Action item
Give again, word for word, each line below starting at the one that contains "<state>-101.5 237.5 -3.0" and ending at the one that contains "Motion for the".

*** Opening of Raw data ***

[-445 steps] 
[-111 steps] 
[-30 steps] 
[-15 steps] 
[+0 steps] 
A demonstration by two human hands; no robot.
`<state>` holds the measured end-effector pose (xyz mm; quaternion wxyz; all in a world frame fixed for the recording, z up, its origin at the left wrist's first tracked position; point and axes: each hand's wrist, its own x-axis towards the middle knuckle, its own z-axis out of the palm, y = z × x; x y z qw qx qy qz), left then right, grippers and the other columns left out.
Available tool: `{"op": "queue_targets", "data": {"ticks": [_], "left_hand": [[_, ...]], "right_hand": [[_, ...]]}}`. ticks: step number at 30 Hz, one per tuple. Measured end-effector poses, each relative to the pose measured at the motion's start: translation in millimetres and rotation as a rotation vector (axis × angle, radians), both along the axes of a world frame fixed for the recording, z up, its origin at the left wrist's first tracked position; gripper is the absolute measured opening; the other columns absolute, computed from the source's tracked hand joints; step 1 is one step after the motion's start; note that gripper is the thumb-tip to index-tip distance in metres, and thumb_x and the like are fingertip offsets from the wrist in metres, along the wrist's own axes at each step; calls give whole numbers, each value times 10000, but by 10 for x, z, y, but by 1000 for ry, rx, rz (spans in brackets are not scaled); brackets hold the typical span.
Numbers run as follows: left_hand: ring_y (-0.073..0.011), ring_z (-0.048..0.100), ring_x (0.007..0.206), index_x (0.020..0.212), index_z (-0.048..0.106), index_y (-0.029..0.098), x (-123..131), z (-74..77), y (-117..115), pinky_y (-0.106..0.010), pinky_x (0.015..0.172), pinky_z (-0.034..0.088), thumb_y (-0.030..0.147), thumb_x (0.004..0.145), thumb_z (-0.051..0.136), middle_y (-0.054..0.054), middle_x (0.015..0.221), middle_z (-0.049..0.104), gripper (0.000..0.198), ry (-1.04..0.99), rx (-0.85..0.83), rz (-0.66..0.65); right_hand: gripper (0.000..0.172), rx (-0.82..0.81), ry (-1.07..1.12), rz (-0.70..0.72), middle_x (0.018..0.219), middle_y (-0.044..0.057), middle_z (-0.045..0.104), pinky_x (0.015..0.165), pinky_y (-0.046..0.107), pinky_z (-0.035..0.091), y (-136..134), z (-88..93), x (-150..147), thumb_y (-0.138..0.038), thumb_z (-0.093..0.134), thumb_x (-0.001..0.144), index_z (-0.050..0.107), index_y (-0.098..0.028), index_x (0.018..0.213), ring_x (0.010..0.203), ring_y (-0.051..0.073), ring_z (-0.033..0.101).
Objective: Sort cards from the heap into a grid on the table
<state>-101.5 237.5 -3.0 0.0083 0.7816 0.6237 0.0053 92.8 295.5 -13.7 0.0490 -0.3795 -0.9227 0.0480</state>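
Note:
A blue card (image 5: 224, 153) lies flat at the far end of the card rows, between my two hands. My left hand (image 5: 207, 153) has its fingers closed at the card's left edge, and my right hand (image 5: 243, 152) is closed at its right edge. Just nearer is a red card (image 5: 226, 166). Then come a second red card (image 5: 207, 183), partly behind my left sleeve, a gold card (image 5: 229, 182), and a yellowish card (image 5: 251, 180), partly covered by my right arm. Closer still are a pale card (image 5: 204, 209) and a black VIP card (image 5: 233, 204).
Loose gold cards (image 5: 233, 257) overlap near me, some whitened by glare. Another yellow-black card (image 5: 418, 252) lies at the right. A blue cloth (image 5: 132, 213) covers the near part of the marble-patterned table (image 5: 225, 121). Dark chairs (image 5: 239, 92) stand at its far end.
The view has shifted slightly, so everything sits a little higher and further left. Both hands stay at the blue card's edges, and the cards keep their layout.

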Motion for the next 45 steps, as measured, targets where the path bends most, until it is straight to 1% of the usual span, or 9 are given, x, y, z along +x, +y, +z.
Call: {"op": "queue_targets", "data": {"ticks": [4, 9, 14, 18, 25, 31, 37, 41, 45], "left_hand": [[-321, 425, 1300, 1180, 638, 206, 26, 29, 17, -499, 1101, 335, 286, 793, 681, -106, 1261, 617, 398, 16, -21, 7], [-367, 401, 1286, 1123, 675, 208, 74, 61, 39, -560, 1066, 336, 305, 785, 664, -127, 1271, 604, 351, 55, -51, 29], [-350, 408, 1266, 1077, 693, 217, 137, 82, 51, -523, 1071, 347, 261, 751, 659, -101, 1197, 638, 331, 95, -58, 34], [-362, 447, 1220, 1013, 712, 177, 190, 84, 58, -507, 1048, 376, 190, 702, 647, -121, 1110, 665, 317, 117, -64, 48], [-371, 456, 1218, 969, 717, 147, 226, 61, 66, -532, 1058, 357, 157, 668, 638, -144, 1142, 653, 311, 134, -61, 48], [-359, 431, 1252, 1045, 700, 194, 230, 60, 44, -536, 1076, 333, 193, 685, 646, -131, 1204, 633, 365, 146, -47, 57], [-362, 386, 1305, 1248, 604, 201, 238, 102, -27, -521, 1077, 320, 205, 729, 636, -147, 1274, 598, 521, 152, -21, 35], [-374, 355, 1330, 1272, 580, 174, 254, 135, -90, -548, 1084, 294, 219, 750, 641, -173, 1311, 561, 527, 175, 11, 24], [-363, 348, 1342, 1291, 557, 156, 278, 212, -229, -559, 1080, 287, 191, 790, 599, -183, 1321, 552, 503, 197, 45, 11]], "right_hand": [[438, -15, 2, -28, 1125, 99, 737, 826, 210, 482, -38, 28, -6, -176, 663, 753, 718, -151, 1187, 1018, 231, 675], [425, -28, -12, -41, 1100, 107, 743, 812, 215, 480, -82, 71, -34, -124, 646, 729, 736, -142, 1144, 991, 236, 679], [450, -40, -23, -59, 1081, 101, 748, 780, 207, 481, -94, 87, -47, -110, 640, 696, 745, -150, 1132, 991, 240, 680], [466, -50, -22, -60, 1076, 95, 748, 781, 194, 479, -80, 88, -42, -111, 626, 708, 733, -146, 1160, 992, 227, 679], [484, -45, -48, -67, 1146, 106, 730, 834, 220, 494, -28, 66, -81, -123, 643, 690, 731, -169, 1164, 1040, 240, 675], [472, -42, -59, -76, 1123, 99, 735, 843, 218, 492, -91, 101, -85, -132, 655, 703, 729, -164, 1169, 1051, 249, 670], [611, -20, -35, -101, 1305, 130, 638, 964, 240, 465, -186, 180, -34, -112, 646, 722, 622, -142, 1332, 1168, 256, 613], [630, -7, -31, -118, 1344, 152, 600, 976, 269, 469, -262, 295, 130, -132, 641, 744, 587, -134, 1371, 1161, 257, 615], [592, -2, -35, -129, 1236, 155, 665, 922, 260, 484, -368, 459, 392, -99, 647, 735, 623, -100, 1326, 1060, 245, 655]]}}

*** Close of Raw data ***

Reply
<state>-101.5 237.5 -3.0 0.0083 0.7816 0.6237 0.0053 92.8 295.5 -13.7 0.0490 -0.3795 -0.9227 0.0480</state>
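Note:
A blue card (image 5: 224, 153) lies flat at the far end of the card rows, between my two hands. My left hand (image 5: 207, 153) has its fingers closed at the card's left edge, and my right hand (image 5: 243, 152) is closed at its right edge. Just nearer is a red card (image 5: 226, 166). Then come a second red card (image 5: 207, 183), partly behind my left sleeve, a gold card (image 5: 229, 182), and a yellowish card (image 5: 251, 180), partly covered by my right arm. Closer still are a pale card (image 5: 204, 209) and a black VIP card (image 5: 233, 204).
Loose gold cards (image 5: 233, 257) overlap near me, some whitened by glare. Another yellow-black card (image 5: 418, 252) lies at the right. A blue cloth (image 5: 132, 213) covers the near part of the marble-patterned table (image 5: 225, 121). Dark chairs (image 5: 239, 92) stand at its far end.
The view has shifted slightly, so everything sits a little higher and further left. Both hands stay at the blue card's edges, and the cards keep their layout.
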
Motion for the next 45 steps, as measured, targets where the path bends most, until it is straight to 1% of the usual span, or 9 are given, x, y, z along +x, +y, +z.

The response to this exercise is finished.